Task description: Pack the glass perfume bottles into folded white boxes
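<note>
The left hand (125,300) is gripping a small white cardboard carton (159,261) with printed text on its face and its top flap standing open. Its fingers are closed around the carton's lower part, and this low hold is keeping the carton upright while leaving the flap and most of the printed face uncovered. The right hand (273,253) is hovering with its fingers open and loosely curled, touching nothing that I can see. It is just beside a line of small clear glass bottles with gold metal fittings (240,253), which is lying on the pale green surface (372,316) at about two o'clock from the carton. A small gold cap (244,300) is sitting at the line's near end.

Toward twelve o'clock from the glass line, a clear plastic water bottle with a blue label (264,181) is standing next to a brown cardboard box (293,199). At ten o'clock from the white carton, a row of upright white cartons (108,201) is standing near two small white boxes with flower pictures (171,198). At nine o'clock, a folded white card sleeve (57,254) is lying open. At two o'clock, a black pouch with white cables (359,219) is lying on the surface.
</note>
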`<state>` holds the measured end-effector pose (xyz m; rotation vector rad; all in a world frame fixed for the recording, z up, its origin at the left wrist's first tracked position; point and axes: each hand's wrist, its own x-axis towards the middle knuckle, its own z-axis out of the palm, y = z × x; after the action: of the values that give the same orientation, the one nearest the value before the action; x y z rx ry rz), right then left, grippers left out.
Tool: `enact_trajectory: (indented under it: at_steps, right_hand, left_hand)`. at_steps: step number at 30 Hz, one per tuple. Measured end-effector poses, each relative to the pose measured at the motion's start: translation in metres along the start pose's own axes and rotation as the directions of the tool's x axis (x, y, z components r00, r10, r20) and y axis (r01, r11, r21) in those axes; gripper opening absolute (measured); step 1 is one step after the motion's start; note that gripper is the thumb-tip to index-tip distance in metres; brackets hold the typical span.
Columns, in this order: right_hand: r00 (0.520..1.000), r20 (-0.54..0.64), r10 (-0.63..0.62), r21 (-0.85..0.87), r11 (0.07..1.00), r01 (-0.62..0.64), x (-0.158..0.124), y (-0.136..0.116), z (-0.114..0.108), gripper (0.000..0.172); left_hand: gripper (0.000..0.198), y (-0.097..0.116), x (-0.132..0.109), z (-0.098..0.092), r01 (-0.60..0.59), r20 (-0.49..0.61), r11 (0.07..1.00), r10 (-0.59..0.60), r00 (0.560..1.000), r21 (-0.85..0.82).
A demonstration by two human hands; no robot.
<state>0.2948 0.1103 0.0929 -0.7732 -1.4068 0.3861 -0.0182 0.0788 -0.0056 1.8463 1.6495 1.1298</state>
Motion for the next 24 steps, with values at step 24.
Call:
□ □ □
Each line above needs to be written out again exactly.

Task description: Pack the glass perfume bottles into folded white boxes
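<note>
The left hand (125,300) is gripping a small white cardboard carton (159,261) with printed text on its face and its top flap standing open. Its fingers are closed around the carton's lower part, and this low hold is keeping the carton upright while leaving the flap and most of the printed face uncovered. The right hand (273,253) is hovering with its fingers open and loosely curled, touching nothing that I can see. It is just beside a line of small clear glass bottles with gold metal fittings (240,253), which is lying on the pale green surface (372,316) at about two o'clock from the carton. A small gold cap (244,300) is sitting at the line's near end.

Toward twelve o'clock from the glass line, a clear plastic water bottle with a blue label (264,181) is standing next to a brown cardboard box (293,199). At ten o'clock from the white carton, a row of upright white cartons (108,201) is standing near two small white boxes with flower pictures (171,198). At nine o'clock, a folded white card sleeve (57,254) is lying open. At two o'clock, a black pouch with white cables (359,219) is lying on the surface.
</note>
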`<state>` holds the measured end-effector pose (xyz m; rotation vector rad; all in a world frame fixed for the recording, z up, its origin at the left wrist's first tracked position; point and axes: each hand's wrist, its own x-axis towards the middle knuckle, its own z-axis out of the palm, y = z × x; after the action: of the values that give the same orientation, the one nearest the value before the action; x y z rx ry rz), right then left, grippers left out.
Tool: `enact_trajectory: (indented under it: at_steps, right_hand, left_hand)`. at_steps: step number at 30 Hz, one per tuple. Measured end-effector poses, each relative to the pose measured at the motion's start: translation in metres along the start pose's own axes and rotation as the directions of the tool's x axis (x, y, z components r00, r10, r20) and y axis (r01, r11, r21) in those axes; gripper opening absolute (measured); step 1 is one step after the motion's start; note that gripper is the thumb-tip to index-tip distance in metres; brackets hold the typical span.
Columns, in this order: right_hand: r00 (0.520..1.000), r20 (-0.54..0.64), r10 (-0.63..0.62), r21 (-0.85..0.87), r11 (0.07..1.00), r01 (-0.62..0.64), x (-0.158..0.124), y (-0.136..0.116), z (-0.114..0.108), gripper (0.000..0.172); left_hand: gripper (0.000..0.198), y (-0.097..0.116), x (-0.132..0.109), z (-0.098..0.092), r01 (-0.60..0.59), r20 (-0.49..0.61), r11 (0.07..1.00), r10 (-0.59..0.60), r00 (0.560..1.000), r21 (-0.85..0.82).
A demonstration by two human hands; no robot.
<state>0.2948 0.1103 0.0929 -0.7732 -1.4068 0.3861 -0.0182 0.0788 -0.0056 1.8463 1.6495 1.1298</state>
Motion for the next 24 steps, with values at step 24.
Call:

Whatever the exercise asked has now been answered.